Directions for this task: Would you reproduce the whole listing exactly, minus its images?

Dataset excerpt:
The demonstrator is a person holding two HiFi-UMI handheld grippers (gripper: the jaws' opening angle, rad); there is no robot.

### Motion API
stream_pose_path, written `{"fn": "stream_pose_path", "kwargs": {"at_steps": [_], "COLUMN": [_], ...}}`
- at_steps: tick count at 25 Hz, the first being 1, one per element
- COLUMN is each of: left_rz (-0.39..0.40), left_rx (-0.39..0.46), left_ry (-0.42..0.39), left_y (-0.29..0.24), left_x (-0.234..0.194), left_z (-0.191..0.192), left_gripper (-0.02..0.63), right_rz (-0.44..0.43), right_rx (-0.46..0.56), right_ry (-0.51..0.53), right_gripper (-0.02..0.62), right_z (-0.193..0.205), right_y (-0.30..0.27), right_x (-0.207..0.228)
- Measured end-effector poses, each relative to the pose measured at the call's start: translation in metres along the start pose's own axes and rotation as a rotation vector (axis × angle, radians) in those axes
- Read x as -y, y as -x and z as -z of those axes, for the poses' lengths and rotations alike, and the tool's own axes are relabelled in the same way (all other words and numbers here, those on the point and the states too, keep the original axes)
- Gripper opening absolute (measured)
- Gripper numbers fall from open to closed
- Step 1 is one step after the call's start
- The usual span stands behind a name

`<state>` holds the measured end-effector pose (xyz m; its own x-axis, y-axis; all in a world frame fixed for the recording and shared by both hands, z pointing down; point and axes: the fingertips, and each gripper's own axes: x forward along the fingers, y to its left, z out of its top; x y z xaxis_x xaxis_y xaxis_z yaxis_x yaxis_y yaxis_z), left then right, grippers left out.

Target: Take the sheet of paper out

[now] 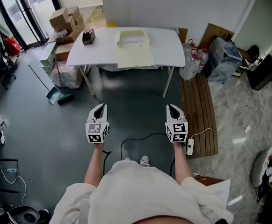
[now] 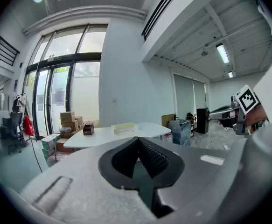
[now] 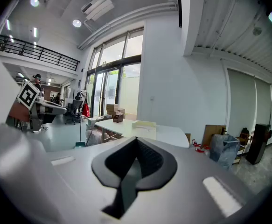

Result:
The demonstrator is a person holding two HiFi-UMI handheld grippers (gripper: the jaws' opening angle, rad); there is no robot.

### Motion API
stream_pose_path, written `{"fn": "stream_pose_path", "kwargs": {"at_steps": [_], "COLUMN": [_], ...}}`
- at_steps: tick count at 25 Hz, the first being 1, one per element
- COLUMN is each of: left_rz (-0.39..0.40), left_rx (-0.39..0.46), left_ry (-0.42..0.39), left_y (-0.29..0.24), left_x (-0.234..0.194), left_z (-0.191..0.192), left_gripper (-0.02..0.63), right_rz (-0.44..0.43), right_rx (-0.46..0.56), right_ry (-0.51..0.53), right_gripper (-0.02..0.62), right_z (-0.193..0.205), right_y (-0.30..0.27), right_x (-0.207..0.228)
- Measured end-effector poses, each relative to the pose measured at the call's start: translation in metres along the start pose's own axes and rotation as a rotation vector (axis × angle, radians) in those axes
- Read x as -y, y as -x and z as -z of those axes, for the poses' lengths and rotations alike, and the tool's own axes are relabelled in the same way (all other words and numbers here, those on the point and the states too, keep the original axes)
- Gripper opening absolute (measured)
- Gripper numbers fall from open to closed
- Step 1 is one step after the call's start
- The usual span stands behind a name

`<state>` holds the measured end-effector pose (xyz m; its own x-axis, y-axis; all in a world frame fixed for the recording and shared by both hands, z pointing down; point and axes: the fingertips, and each gripper's own axes: x forward along the fingers, y to its left, z out of its top; x y z xaxis_x xaxis_y xaxis_z yaxis_x yaxis_y yaxis_z), left then right, grippers left out.

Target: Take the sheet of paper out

[now] 
[now] 
[now] 

This exercise requires nothing further.